Published: 2018-11-16

Functional Long Noncoding RNAs (lncRNAs) in Clear Cell Kidney Carcinoma Revealed by Reconstruction and Comprehensive Analysis of the lncRNA–miRNA–mRNA Regulatory Network

Hehuan Zhu, Jun Lu, Hu Zhao, Zhan Chen, Qiang Cui, Zhiwen Lin, Xuyang Wang, Jie Wang, Huiyue Dong, Shuiliang Wang, Jianming Tan

(Fujian Provincial Key Laboratory of Transplant Biology, Department of Urology, Fuzhou Dongfang Hospital, Xiamen University, Fuzhou, Fujian, China (mainland))

Med Sci Monit 2018; 24:8250-8263

DOI: 10.12659/MSM.910773


BACKGROUND: A variety of treatment strategies have been developed for clear cell kidney carcinoma (KIRC); however, there is still a need for effective therapeutic targets and prognostic molecular biomarkers. Given that long noncoding RNAs (lncRNAs) has been emerging as an important regulator in tumorigenesis, we explored potential functional lncRNAs in KIRC by comprehensively analyzing the lncRNA–miRNA–mRNA regulatory network with bioinformatics processing tools.
MATERIAL AND METHODS: RNA-seq/miRNA-seq data of KIRC in The Cancer Genome Atlas (TCGA) were obtained and analyzed. The “edgeR” package in R software was used to identify differentially expressed lncRNAs (DElncRNAs, differentially expressed long noncoding RNAs), miRNAs (DEmiRNAs, differentially expressed micro RNAs), and mRNAs (DEmRNAs, differentially expressed messenger RNAs) in KIRC and normal samples.
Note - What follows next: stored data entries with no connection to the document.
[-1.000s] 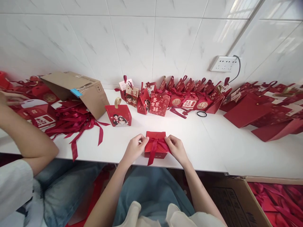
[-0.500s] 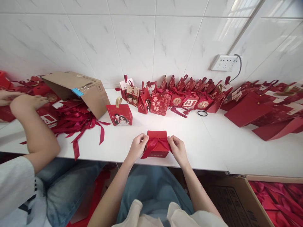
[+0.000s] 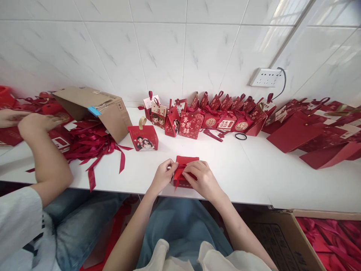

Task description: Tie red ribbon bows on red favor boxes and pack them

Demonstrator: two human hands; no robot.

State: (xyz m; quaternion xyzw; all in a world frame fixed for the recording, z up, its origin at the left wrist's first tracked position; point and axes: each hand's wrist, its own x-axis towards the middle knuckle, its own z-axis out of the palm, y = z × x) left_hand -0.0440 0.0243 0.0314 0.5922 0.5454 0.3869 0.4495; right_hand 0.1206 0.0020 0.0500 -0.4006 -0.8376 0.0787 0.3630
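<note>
The left hand (image 3: 165,174) pinches the red ribbon (image 3: 179,172) at the left side of the red box (image 3: 186,183), which sits at the counter's (image 3: 242,177) front edge. The right hand (image 3: 202,178) reaches over the box, its grip closed on the ribbon near the middle.

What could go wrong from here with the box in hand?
Slipped bow: the left hand pinches the glossy red ribbon at one side, so uneven pulling could skew or loosen it.
Blind spot: the right hand covers much of the small red cardboard box, so a twist might go unnoticed.
Drop: the box sits near the white tabletop's front edge; a hard tug could drag it off.
</note>
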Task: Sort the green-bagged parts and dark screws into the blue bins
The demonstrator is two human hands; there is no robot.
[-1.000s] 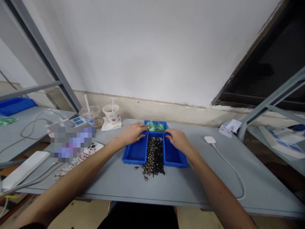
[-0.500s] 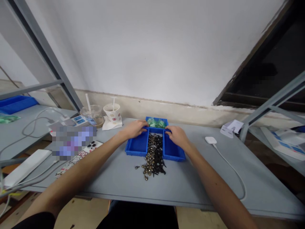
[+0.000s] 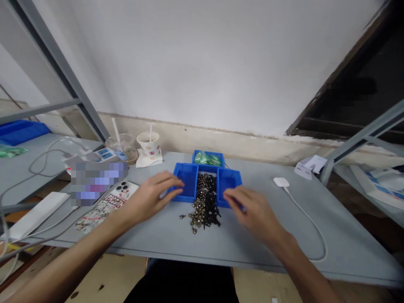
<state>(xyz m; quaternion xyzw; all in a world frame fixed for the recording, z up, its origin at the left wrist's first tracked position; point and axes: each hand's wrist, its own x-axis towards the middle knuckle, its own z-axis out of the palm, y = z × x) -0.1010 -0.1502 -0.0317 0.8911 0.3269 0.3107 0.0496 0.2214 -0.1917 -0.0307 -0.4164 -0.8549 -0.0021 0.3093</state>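
Observation:
A heap of brass-coloured and black screw-like parts [image 3: 205,202] lies on the grey table between a left blue tray [image 3: 190,181] and a right blue tray [image 3: 227,180]. Behind them a third blue tray [image 3: 208,166] holds green, clear-wrapped packets [image 3: 207,158]. My left hand [image 3: 154,195] is at the left tray's outer side, thumb and fingers apart, with nothing in it. Over the front of the right tray is my right hand [image 3: 252,210], its fingers curled; what they hold, if anything, is hidden.
At the left stand a paper cup [image 3: 149,145] and a plastic cup [image 3: 126,149], near a patterned phone [image 3: 109,206], a power strip [image 3: 105,155] and cables. A white charger [image 3: 280,182] with its cable lies right, before a folded white paper [image 3: 311,165].
Both hands have left the trays' rear corners and come nearer, the left one opening. The two front trays sit slightly farther back in view.

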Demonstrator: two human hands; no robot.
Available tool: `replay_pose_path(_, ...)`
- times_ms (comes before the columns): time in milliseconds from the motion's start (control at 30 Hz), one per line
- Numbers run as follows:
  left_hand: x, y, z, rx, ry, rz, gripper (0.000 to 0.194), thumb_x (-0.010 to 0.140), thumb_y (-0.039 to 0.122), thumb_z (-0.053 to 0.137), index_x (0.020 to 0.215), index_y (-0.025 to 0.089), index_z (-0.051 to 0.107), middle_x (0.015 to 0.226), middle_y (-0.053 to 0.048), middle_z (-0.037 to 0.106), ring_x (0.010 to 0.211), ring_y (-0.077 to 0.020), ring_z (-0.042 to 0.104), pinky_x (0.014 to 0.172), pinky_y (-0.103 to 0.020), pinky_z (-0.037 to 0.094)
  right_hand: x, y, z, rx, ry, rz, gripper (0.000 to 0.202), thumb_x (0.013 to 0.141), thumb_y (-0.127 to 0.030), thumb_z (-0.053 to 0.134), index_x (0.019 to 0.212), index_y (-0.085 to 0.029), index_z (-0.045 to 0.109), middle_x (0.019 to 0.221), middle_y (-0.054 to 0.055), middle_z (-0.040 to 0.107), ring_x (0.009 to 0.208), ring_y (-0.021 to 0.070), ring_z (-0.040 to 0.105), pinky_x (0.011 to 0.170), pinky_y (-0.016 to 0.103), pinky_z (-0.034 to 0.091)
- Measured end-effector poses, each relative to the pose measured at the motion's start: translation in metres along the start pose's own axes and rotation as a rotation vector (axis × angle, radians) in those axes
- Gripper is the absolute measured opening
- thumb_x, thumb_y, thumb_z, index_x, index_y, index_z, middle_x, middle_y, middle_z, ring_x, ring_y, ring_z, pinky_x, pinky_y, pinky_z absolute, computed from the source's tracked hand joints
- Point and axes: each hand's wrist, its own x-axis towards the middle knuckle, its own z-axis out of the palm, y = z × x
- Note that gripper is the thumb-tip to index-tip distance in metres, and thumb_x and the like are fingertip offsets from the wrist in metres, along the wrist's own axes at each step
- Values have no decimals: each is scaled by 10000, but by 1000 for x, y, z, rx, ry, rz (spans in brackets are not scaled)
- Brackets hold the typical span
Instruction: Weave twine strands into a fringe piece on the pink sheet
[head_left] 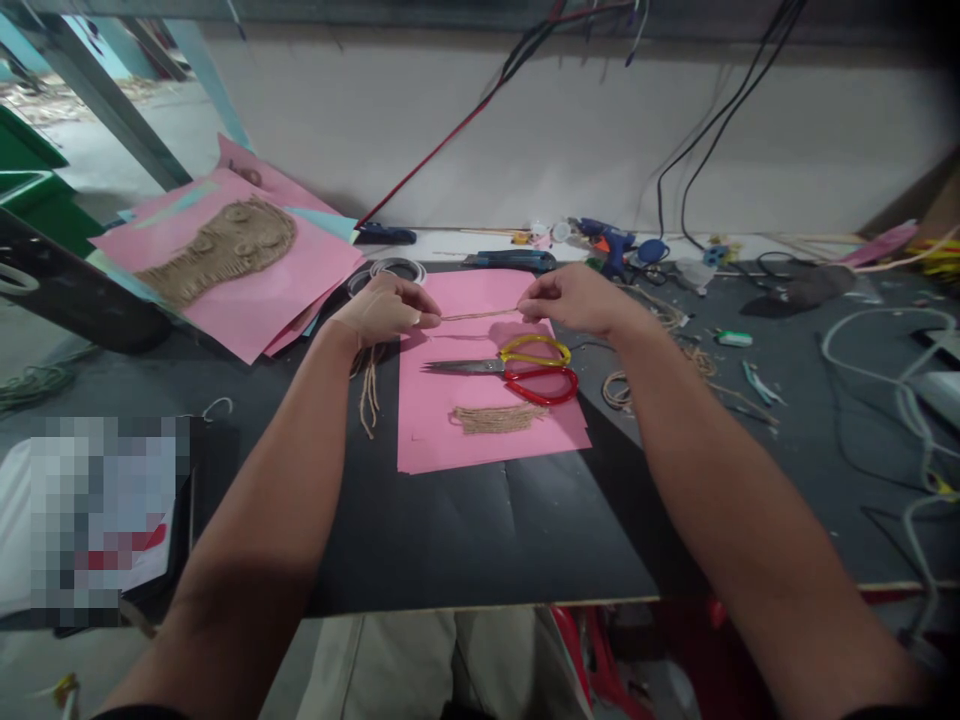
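A thin length of tan twine is stretched between my two hands, over the far part of a pink sheet of paper. My left hand pinches one end, and my right hand pinches the other. Below the twine, scissors with one yellow and one red handle lie on the paper, blades pointing left. Nearer to me rests a flat bundle of twine strips laid side by side. Loose twine strands hang or lie beneath my left wrist.
At left, stacked pink sheets carry a twine-covered shape. A box cutter and a blue glue gun lie behind the paper. Twine scraps and a pale cable spread at right. A dark cylinder stands left.
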Motion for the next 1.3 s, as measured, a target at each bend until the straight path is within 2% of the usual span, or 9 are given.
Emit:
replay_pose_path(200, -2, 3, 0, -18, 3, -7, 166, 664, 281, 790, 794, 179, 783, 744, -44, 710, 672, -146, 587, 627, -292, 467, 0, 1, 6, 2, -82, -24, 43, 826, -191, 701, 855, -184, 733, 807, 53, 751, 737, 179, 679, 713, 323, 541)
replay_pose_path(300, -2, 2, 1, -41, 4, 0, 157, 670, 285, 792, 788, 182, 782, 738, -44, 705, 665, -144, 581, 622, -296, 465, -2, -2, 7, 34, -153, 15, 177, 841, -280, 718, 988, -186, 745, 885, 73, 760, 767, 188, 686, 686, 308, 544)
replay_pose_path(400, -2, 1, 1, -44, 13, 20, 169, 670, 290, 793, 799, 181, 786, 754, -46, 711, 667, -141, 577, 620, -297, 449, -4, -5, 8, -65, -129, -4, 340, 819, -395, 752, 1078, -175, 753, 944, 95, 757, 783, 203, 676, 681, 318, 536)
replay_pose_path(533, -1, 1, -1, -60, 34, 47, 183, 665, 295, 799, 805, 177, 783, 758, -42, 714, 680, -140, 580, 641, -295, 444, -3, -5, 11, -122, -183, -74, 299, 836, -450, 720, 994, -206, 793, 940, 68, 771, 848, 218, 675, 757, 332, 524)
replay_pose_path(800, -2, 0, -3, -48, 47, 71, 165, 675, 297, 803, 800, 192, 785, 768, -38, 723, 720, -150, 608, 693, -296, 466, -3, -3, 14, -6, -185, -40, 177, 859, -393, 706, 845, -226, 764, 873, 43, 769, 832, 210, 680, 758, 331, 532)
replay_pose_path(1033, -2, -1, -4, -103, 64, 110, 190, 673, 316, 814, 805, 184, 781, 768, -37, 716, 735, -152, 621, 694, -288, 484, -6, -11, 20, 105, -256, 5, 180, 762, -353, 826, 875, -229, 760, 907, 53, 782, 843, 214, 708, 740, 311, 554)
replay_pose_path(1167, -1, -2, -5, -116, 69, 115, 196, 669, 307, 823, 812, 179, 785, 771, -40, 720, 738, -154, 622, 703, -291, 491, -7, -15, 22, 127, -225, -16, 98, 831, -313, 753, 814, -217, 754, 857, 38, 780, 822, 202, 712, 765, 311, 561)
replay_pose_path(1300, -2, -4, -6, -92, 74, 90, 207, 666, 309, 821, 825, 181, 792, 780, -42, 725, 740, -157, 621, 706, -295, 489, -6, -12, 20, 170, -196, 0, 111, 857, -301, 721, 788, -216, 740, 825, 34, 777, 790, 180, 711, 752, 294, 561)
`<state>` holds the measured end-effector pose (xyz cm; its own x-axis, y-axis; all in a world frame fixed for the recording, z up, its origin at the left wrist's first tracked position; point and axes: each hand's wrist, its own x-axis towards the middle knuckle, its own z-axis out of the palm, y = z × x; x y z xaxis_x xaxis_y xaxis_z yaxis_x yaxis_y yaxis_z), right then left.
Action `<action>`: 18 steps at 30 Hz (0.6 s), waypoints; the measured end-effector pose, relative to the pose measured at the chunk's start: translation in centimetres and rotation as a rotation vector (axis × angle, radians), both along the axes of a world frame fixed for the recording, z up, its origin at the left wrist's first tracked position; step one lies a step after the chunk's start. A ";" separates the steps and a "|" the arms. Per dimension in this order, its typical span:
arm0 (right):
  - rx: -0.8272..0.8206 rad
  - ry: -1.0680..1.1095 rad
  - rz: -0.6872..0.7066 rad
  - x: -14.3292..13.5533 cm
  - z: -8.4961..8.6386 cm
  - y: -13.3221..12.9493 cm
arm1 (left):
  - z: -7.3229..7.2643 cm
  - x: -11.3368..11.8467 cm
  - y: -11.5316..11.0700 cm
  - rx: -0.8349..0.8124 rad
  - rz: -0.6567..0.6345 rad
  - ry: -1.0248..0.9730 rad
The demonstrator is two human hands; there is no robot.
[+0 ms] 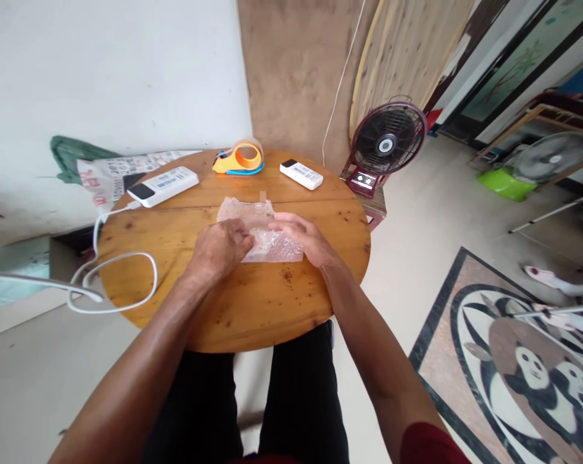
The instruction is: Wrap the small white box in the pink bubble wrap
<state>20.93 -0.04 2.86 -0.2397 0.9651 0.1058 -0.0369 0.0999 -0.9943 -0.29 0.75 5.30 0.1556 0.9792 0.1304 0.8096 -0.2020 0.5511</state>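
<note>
Bubble wrap (276,248) lies on a round wooden table (252,309), folded over on itself; whether something is inside it I cannot tell. My left hand (221,248) is at its left side, fingers curled and pinching the wrap near the middle. Over its right edge rests my right hand (305,237), with fingers stretched out and touching the top of the wrap. A small strip of clear tape (263,196) sticks up from the far edge of the wrap.
Behind the wrap are an orange tape dispenser (240,158) and a white power bank (301,174). Another white power bank (164,186), with a white cable (149,258) plugged in, is at the left. A fan (385,143) stands on a stool (374,203) at the right.
</note>
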 end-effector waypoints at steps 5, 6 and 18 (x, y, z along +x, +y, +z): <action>-0.031 -0.177 -0.029 -0.8 -0.2 -0.1 | -2.0 -0.3 0.0 -0.010 -0.022 -0.297; -0.035 -0.195 -0.039 -0.9 -0.2 0.0 | -2.4 -0.3 0.0 -0.004 -0.031 -0.347; -0.064 -0.226 -0.131 -0.9 0.1 -0.3 | -2.6 0.0 -0.6 -0.063 -0.096 -0.538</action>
<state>20.05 -0.32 2.92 -0.1230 0.9924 0.0018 0.1956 0.0260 -0.9803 -0.29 0.12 2.74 0.1721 0.9723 0.1581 0.3901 -0.2147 0.8954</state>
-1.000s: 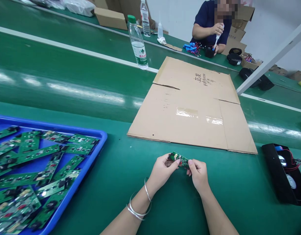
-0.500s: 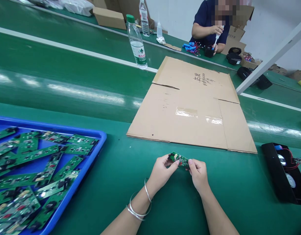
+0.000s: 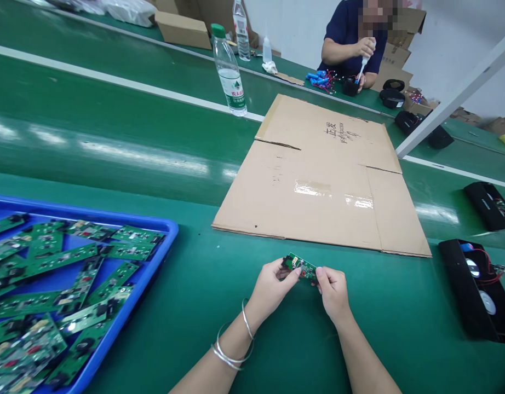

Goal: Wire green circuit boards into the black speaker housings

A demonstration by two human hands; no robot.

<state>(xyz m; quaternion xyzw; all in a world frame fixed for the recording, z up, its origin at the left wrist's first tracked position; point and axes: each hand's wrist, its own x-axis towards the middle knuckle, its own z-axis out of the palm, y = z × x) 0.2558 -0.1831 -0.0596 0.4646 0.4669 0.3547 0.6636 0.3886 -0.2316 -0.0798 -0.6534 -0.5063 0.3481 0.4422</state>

A global triple network was conducted based on the competing endogenous RNA (ceRNA) theory, and survival analysis was conducted by “survival” package in R software.
RESULTS: A total of 4246 DElncRNAs, 179 DEmiRNAs, and 5758 DEmRNAs were identified, among which a subset of them (321 lncRNAs, 26 miRNAs, and 1068 mRNAs) were found to constitute a global ceRNA network in KIRC. Four lncRNAs (ENTPD3-AS1, FGD5-AS1, LIFR-AS1, and UBAC2-AS1) were revealed to be potential therapeutic targets as well as prognostic biomarkers of KIRC by our extensive functional analysis.
CONCLUSIONS: We reported here the identification of functional lncRNAs in KIRC via a TCGA data-based bioinformatics analysis. We believe that this study might contribute to improving the comprehension of the lncRNA-mediated ceRNA regulatory mechanisms in the tumorigenesis of KIRC. Meanwhile, our results suggested that 4 lncRNAs might act as potential therapeutic targets or candidate prognostic biomarkers in KIRC.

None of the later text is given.